_Exercise brief_
Pictures aside, return every line below exactly as written.

_Data segment_
%%
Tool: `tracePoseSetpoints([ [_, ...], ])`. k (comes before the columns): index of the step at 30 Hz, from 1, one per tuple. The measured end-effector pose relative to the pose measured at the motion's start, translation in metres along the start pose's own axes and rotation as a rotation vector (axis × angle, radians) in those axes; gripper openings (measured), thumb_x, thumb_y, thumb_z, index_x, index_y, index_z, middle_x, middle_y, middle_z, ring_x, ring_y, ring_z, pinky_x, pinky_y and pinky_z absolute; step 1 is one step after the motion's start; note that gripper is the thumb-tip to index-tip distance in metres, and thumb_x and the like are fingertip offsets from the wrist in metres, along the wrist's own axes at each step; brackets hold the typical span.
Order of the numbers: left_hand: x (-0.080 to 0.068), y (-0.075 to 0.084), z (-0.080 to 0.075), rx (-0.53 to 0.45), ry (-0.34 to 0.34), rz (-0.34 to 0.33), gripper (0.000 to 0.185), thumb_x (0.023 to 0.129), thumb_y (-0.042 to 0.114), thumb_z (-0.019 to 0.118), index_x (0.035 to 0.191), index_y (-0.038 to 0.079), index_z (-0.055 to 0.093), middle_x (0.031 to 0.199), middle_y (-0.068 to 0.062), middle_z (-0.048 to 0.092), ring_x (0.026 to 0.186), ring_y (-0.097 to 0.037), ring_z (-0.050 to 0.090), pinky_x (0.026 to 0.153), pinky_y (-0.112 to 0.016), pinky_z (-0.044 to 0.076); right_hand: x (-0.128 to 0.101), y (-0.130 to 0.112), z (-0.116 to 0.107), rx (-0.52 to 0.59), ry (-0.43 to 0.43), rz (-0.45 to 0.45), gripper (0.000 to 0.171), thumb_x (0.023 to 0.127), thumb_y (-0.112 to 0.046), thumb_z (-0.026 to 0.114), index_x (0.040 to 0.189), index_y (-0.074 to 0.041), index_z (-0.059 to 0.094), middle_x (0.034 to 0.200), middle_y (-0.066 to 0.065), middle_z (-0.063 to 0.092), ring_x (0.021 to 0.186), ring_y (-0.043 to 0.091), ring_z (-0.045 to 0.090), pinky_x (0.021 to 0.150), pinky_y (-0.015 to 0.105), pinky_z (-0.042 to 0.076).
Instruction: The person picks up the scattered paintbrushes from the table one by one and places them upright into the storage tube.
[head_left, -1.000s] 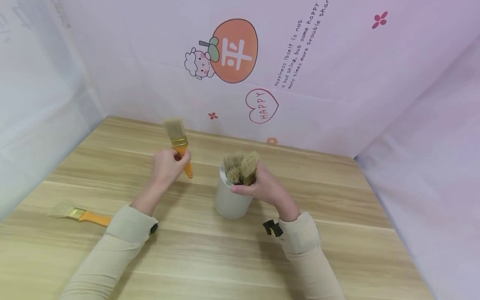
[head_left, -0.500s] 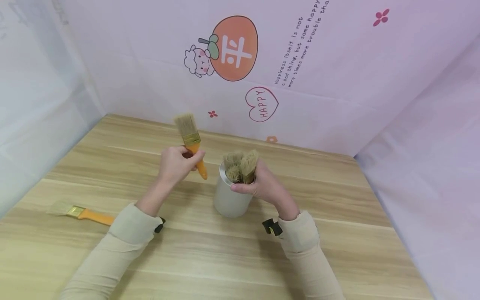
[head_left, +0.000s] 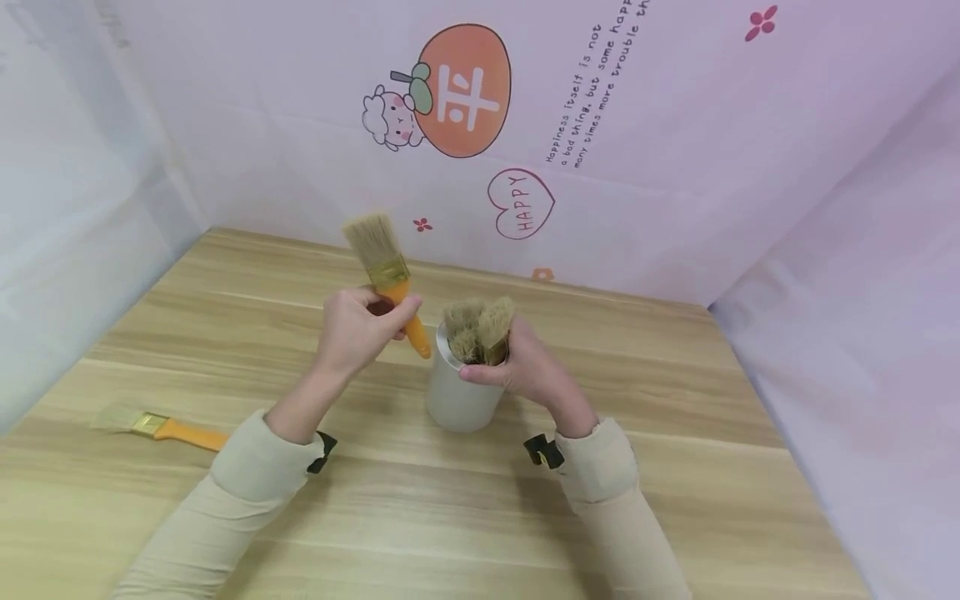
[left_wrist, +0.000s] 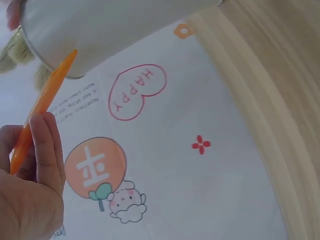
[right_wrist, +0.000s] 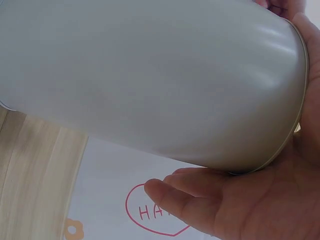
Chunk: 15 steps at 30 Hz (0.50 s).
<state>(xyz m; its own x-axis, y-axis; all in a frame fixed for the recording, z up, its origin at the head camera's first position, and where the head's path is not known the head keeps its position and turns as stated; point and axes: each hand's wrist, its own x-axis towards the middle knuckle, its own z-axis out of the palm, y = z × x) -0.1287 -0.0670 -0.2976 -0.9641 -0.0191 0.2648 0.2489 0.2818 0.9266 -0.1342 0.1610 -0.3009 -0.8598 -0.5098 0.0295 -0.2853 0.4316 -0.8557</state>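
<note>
In the head view my left hand pinches a flat paintbrush by its orange handle, bristles up and tilted left. The handle's lower end is just left of the rim of a light grey can; in the left wrist view the handle overlaps the can's side. My right hand grips the can's rim from the right, thumb at the front. Several brush heads stick up from the can, their handles hidden inside. In the right wrist view, the hand wraps the rim end of the can.
Another orange-handled paintbrush lies on the wood-grain table at the left, its handle end hidden behind the left sleeve. A white printed cloth stands behind the table and along both sides.
My left hand has carried the paintbrush rightward, closer to the can. The right hand has kept its hold on the can's rim, and the lying paintbrush has not moved.
</note>
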Motion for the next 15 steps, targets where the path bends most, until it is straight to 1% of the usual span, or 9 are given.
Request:
tracePoseSetpoints([
  [2,0.000,0.005,-0.001,-0.017,-0.001,0.003,0.029,0.085,0.023,0.070,0.087,-0.005,0.072,0.081,-0.024,0.072,0.054,-0.016,0.068,0.055,-0.027,0.057,0.000,-0.002,-0.001,-0.016,0.003,0.004,0.065,0.074,-0.007,0.081,0.132,-0.011,0.050,0.124,0.007,0.063,0.118,0.021,0.057,0.107,0.041,0.042],
  [4,0.000,0.009,-0.002,-0.004,-0.007,0.004,0.029,0.085,0.024,0.070,0.086,-0.005,0.073,0.080,-0.023,0.072,0.052,-0.011,0.066,0.056,-0.028,0.057,0.000,-0.003,-0.002,-0.020,0.003,0.005,0.065,0.074,-0.007,0.081,0.131,-0.011,0.050,0.124,0.007,0.063,0.117,0.020,0.057,0.107,0.040,0.042],
  [6,-0.002,0.013,-0.002,0.008,-0.015,0.015,0.028,0.085,0.024,0.070,0.084,-0.005,0.073,0.078,-0.022,0.072,0.051,-0.011,0.066,0.055,-0.026,0.056,-0.001,-0.004,-0.002,-0.020,0.003,0.004,0.063,0.074,-0.006,0.081,0.130,-0.011,0.051,0.122,0.006,0.064,0.115,0.019,0.058,0.106,0.039,0.043],
  [9,-0.004,0.018,0.000,0.011,-0.027,0.037,0.028,0.085,0.023,0.070,0.082,-0.004,0.073,0.076,-0.021,0.072,0.050,-0.009,0.065,0.054,-0.028,0.056,-0.001,-0.004,-0.002,-0.007,-0.002,-0.018,0.059,0.074,-0.004,0.081,0.126,-0.009,0.054,0.120,0.008,0.065,0.110,0.020,0.059,0.103,0.039,0.045],
  [11,-0.006,0.018,0.001,0.006,-0.026,0.057,0.027,0.085,0.022,0.070,0.081,-0.005,0.073,0.075,-0.021,0.072,0.050,-0.009,0.065,0.053,-0.028,0.056,-0.001,-0.003,-0.001,0.002,-0.005,-0.024,0.058,0.074,-0.003,0.080,0.126,-0.008,0.054,0.119,0.009,0.065,0.108,0.019,0.059,0.102,0.039,0.045],
  [15,-0.008,0.019,0.002,0.003,-0.036,0.070,0.026,0.085,0.021,0.071,0.080,-0.004,0.073,0.074,-0.021,0.072,0.049,-0.006,0.064,0.052,-0.027,0.055,0.000,-0.001,0.001,0.025,-0.002,-0.036,0.059,0.074,0.000,0.079,0.126,-0.007,0.053,0.119,0.010,0.065,0.109,0.020,0.059,0.102,0.039,0.046],
])
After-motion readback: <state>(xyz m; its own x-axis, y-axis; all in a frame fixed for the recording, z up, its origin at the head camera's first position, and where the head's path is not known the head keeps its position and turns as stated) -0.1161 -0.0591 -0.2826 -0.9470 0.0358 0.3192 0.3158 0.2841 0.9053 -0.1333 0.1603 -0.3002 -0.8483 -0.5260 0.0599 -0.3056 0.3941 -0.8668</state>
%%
_Output for this exercise_
Tool: `tracePoseSetpoints([ [_, ...], ])`. k (comes before the columns): index of the step at 30 Hz, from 1, one per tuple. The measured end-effector pose relative to the pose measured at the motion's start, translation in metres along the start pose's own axes and rotation as a rotation vector (axis × angle, radians) in those axes; gripper openings (measured), thumb_x, thumb_y, thumb_z, index_x, index_y, index_z, middle_x, middle_y, middle_z, ring_x, ring_y, ring_z, pinky_x, pinky_y and pinky_z absolute; step 1 is one step after the motion's start; note that gripper is the thumb-tip to index-tip distance in metres, and thumb_x and the like are fingertip offsets from the wrist in metres, along the wrist's own axes at each step; brackets hold the typical span.
Order of the numbers: left_hand: x (-0.080 to 0.068), y (-0.075 to 0.084), z (-0.080 to 0.075), rx (-0.53 to 0.45), ry (-0.34 to 0.34), rz (-0.34 to 0.33), gripper (0.000 to 0.185), thumb_x (0.023 to 0.129), thumb_y (-0.042 to 0.114), thumb_z (-0.019 to 0.118), index_x (0.035 to 0.191), index_y (-0.038 to 0.079), index_z (-0.055 to 0.093), middle_x (0.031 to 0.199), middle_y (-0.068 to 0.062), middle_z (-0.048 to 0.092), ring_x (0.026 to 0.186), ring_y (-0.097 to 0.037), ring_z (-0.050 to 0.090), pinky_x (0.026 to 0.153), pinky_y (-0.112 to 0.016), pinky_z (-0.044 to 0.076); right_hand: x (-0.128 to 0.101), y (-0.130 to 0.112), z (-0.116 to 0.107), rx (-0.52 to 0.59), ry (-0.43 to 0.43), rz (-0.45 to 0.45), gripper (0.000 to 0.171), thumb_x (0.023 to 0.127), thumb_y (-0.112 to 0.046), thumb_z (-0.026 to 0.114), index_x (0.040 to 0.189), index_y (-0.074 to 0.041), index_z (-0.059 to 0.094), middle_x (0.034 to 0.200), middle_y (-0.066 to 0.065), middle_z (-0.063 to 0.092), ring_x (0.021 to 0.186), ring_y (-0.043 to 0.091), ring_z (-0.045 to 0.090), pinky_x (0.021 to 0.150), pinky_y (-0.015 to 0.105), pinky_z (-0.042 to 0.076).
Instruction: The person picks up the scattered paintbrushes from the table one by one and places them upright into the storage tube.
[head_left, -1.000s] 
[head_left, -0.500s] 
[head_left, +0.000s] 
[left_wrist, +0.000s] 
[right_wrist, +0.000s] 
Chunk: 15 steps at 30 Hz (0.50 s).
<state>(xyz m; its own x-axis, y-axis; all in a frame fixed for the recording, z up, its origin at the head camera's first position, and where the head's path is not known the head keeps its position and turns as stated; point and axes: each hand's wrist, its own x-axis towards the middle knuckle, its own z-axis out of the palm, y = z × x) -0.1287 -0.0670 -0.2976 -0.9641 -0.0191 0.2648 0.2489 0.2818 0.9266 -0.1342 0.1610 -0.3009 -0.8598 -0.5098 0.0295 -0.2853 0.4316 -0.8557</state>
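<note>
In the head view my left hand pinches a flat paintbrush by its orange handle, bristles up and tilted left. The handle's lower end is just left of the rim of a light grey can; in the left wrist view the handle overlaps the can's side. My right hand grips the can's rim from the right, thumb at the front. Several brush heads stick up from the can, their handles hidden inside. In the right wrist view, the hand wraps the rim end of the can.
Another orange-handled paintbrush lies on the wood-grain table at the left, its handle end hidden behind the left sleeve. A white printed cloth stands behind the table and along both sides.
My left hand has carried the paintbrush rightward, closer to the can. The right hand has kept its hold on the can's rim, and the lying paintbrush has not moved.
</note>
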Motion for the next 15 steps, targets where the path bends most, until it is straight to 1% of the usual span, or 9 are given.
Request:
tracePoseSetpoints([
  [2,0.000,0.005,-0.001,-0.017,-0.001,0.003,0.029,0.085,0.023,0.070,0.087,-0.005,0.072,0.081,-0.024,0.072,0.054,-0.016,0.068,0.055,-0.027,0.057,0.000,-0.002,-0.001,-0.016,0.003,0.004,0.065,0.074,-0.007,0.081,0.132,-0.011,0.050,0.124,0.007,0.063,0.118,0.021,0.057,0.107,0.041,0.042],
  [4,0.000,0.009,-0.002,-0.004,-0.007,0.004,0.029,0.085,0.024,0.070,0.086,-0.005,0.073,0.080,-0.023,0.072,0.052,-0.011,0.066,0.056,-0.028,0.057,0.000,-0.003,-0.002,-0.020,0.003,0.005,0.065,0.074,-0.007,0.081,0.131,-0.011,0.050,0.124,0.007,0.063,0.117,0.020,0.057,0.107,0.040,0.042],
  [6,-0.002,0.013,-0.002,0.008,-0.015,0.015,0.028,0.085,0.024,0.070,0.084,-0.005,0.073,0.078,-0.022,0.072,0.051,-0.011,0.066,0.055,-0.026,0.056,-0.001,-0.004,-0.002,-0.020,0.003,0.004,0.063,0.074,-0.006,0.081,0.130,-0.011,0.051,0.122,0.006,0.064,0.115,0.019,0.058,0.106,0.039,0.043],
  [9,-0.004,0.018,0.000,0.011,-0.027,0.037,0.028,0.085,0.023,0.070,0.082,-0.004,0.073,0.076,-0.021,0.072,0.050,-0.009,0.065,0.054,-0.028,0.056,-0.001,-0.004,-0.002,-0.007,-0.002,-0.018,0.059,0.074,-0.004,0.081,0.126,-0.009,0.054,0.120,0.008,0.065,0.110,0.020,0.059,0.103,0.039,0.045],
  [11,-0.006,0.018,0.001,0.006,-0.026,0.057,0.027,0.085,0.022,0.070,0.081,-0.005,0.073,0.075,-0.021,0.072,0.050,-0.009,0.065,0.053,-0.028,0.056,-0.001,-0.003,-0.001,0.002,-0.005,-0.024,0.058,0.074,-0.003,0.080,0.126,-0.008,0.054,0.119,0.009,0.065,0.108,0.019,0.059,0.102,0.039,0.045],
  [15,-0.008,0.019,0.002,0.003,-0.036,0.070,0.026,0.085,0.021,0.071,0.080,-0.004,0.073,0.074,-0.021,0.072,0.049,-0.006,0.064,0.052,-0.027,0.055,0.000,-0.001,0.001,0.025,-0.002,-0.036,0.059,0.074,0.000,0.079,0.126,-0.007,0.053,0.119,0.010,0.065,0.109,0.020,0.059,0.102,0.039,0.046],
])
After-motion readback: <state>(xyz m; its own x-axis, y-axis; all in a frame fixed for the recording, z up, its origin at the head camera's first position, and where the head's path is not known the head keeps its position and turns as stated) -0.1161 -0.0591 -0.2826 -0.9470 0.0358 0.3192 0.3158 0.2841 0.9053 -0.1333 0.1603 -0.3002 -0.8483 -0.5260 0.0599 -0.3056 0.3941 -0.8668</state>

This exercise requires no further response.